Please print the whole listing below exactly as it stands.

----

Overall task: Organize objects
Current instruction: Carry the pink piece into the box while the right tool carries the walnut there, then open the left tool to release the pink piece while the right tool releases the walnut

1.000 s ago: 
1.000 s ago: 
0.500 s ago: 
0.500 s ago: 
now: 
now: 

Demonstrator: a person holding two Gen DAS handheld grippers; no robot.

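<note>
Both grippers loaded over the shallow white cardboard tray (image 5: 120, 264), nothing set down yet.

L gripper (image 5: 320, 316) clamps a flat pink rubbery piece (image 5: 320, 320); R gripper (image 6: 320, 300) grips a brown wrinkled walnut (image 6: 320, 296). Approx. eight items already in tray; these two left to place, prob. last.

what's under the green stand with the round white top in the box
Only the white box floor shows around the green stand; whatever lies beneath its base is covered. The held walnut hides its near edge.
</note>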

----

ANSWER TO THE EXERCISE:
Overall task: Organize objects
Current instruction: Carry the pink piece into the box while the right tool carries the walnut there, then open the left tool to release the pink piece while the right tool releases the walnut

1.000 s ago: 
1.000 s ago: 
0.500 s ago: 
0.500 s ago: 
now: 
now: 

Demonstrator: a person holding two Gen DAS handheld grippers; no robot.

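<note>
Both grippers loaded over the shallow white cardboard tray (image 5: 120, 264), nothing set down yet.

L gripper (image 5: 320, 316) clamps a flat pink rubbery piece (image 5: 320, 320); R gripper (image 6: 320, 300) grips a brown wrinkled walnut (image 6: 320, 296). Approx. eight items already in tray; these two left to place, prob. last.

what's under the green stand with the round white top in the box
Only the white box floor shows around the green stand; whatever lies beneath its base is covered. The held walnut hides its near edge.
</note>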

No further output is required.